Received: May 22, 2024; Published: June 14, 2024

*Corresponding author: Eleazar Chukwuemeka Anorue, Department of Biochemistry, Faculty of Biological Sciences, University of Nigeria, 410001, Nsukka, Enugu State, Nigeria

DOI: 10.26717/BJSTR.2024.57.008941

Abstract PDF

Background: Anchomanes difformis (AD) of the family Araceae has strong ethnopharmacological relevance and has been used traditionally against varying pathological conditions, including diabetes, asthma, pain, wounds, microbial infections, gastrointestinal related problems and kidney pain. However, whereas some of these folkloric uses and claims have been proven scientifically, others are mere indigenous claims.
Aim: Therefore, this study was carried out to scientifically investigate the therapeutic potentials of Anchomanes difformis in ameliorating gentamicin induced nephrotoxicity in experimental rats.
Method: The study was divided into four groups consisting of: group 1 (normal control) received 5 ml/kg/day normal saline; group 2 (positive control) received 5 ml/kg/day normal saline and 100 mg/kg/day gentamicin; group 3 received 150 mg/kg/day Anchomanes difformis and 100 mg/kg/day gentamicin; and group 4 received 300 mg/kg/day Anchomanes difformis and 100 mg/kg/day gentamicin. Biochemical parameters such as creatinine, urea, electrolyte and antioxidants makers were investigated together with histopathological studies.
Result: The result of the study showed that after 14 days of treatment, methanol leaf extract of Anchomanes difformis was able to ameliorate nephrotoxicity induced by gentamicin. However, there was no complete reversal of histological damages caused by the gentamicin.
Conclusion: Therefore, methanol leaf extract of Anchomanes difformis could be harnessed for amelioration of nephrotoxicity induced by gentamicin.

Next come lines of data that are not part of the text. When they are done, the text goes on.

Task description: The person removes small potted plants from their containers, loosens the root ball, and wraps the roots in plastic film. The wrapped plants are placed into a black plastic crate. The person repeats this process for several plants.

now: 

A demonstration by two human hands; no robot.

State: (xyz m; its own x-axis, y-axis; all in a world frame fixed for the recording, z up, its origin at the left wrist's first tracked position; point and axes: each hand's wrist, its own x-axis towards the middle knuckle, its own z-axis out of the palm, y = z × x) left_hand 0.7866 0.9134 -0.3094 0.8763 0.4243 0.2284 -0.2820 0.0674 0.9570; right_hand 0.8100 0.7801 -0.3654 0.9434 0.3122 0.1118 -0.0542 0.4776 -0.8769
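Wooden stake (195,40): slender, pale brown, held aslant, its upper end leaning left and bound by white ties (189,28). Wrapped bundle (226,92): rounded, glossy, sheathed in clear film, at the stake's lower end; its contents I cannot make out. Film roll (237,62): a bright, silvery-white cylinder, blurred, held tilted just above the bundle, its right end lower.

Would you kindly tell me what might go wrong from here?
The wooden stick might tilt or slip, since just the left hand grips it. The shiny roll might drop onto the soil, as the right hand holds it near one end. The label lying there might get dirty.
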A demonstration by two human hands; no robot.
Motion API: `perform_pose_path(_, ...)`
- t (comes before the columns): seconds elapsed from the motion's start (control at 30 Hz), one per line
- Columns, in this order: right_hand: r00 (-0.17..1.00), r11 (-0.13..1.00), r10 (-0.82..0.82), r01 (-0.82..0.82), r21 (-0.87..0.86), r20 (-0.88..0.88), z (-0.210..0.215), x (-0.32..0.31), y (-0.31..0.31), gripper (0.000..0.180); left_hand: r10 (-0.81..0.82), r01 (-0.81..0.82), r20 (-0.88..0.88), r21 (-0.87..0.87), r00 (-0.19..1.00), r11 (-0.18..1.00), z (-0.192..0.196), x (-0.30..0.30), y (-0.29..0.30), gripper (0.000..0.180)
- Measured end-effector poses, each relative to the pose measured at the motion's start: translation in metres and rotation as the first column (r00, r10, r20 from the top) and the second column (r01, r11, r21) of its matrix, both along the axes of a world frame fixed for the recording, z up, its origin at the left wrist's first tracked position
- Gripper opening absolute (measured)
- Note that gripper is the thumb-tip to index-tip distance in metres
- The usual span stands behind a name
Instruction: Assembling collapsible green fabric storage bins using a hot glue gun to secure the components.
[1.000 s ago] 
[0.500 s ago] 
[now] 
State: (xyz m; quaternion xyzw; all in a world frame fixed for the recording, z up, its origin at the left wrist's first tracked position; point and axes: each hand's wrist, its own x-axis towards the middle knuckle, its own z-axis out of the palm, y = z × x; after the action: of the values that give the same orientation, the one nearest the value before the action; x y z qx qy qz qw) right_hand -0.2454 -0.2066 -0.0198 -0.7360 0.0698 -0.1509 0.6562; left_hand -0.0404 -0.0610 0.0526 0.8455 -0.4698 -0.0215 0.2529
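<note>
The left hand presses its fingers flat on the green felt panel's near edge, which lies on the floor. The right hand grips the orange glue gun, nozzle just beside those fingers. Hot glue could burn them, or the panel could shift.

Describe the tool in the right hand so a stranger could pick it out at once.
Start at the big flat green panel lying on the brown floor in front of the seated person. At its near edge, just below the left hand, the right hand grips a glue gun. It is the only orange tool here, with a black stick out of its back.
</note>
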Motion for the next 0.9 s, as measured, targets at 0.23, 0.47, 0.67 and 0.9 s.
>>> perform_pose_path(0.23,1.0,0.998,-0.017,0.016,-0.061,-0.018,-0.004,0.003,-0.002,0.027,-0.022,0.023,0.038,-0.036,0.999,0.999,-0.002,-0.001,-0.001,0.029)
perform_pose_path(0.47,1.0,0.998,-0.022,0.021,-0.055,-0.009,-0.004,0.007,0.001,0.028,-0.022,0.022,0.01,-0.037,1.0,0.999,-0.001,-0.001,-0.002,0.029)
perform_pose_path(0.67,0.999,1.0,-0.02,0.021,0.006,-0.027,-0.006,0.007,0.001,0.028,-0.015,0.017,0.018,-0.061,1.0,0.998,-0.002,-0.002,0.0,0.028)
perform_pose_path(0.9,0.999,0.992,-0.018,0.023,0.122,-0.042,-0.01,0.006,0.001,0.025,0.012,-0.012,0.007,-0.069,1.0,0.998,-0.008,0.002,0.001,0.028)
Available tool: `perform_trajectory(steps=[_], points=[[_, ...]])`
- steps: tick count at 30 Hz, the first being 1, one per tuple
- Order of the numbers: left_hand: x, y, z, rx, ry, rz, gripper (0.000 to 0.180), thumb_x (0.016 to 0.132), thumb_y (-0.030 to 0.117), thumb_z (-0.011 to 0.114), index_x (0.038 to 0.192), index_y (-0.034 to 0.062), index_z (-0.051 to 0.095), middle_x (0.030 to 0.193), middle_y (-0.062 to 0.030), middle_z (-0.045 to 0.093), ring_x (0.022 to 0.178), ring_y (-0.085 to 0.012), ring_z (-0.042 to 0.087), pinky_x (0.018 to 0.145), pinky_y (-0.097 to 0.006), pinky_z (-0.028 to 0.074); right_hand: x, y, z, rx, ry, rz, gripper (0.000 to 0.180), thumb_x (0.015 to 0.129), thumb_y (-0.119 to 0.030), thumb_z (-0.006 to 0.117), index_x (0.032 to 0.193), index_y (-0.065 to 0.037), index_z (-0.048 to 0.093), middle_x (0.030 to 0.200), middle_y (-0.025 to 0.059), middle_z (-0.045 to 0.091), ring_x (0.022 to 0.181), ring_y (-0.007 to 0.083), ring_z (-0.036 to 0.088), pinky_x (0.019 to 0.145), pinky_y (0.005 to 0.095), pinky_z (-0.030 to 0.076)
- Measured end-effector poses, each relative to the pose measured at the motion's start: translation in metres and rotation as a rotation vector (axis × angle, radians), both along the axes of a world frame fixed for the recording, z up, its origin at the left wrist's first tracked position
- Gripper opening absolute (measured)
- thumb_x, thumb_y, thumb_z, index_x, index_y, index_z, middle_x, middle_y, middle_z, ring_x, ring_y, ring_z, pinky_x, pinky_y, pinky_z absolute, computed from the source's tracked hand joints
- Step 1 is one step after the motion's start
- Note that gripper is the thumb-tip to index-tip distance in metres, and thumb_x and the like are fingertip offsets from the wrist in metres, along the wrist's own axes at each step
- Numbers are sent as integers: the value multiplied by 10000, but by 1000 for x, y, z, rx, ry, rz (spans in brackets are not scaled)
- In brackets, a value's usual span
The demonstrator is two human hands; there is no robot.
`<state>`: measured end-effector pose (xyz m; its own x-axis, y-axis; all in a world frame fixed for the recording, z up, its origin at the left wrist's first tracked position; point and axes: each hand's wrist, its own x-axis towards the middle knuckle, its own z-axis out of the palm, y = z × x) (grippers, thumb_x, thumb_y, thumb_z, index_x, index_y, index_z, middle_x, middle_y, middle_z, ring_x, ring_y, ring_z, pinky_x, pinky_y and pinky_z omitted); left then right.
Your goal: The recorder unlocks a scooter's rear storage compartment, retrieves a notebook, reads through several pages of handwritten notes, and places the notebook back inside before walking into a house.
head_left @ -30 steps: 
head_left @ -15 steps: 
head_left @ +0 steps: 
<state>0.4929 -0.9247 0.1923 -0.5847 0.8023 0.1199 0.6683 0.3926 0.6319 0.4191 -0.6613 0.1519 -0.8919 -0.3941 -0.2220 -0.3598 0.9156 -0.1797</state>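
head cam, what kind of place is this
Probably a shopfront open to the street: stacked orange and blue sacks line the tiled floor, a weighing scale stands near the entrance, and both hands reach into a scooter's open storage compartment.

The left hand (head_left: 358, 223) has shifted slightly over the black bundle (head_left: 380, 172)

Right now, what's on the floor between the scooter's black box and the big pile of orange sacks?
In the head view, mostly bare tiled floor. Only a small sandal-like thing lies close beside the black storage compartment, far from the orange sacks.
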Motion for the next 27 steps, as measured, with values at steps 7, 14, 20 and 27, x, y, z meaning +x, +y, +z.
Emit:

Abbreviations: AD: Anchomanes difformis; HPLC: High-Performance Liquid Chromatography; UPLC-MS: Ultra performance Liquid Chromatography Mass Spectrometry; SOD: Superoxide Dismutase; CI: Cellular Infiltrates

Gentamicin is widely used in the treatment of severe gram-negative bacterial infections (Udupa, et al. [1]). Unfortunately, the clinical use of gentamicin is limited by its potential ototoxicity and nephrotoxicity (Priyamvada, et al. [2]). This is usually characterized by abnormalities in the architecture of the renal tissues, such as glomerular hypertrophy, expansion of the mesangial matrix, thickening of the tubular, and glomerular basement membrane (Ali, et al. [3]). Abnormal values of creatinine, urea, albumin and other proteins in the urine and serum are also typical observations (Udupa, et al. [1]). The mechanism behind gentamicin induced kidney nephrotoxicity is not yet clearly understood. However, because the drug is highly charged and water soluble at physiologic pH, it is unable to diffuse through biologic membrane, hence, selective accumulation of the drug occurs at the renal cortex eventually leading to nephrotoxicity (Zhou, et al. [4]). Temporal variations in the renal toxicity of gentamicin have been reported for experimental animals as well as for humans (Gautier, et al. [5]). In fact, maximal renal toxicity of gentamicin was observed when the drug was given during the rest period, while a lower toxicity was observed when the drug was injected during the activity period (Gautier, et al. [5]). In recent years, gentamicin nephrotoxicity is significantly reduced by shifting to once daily dosage as well as by eliminating known risk factors (Balakumar, et al. [6]).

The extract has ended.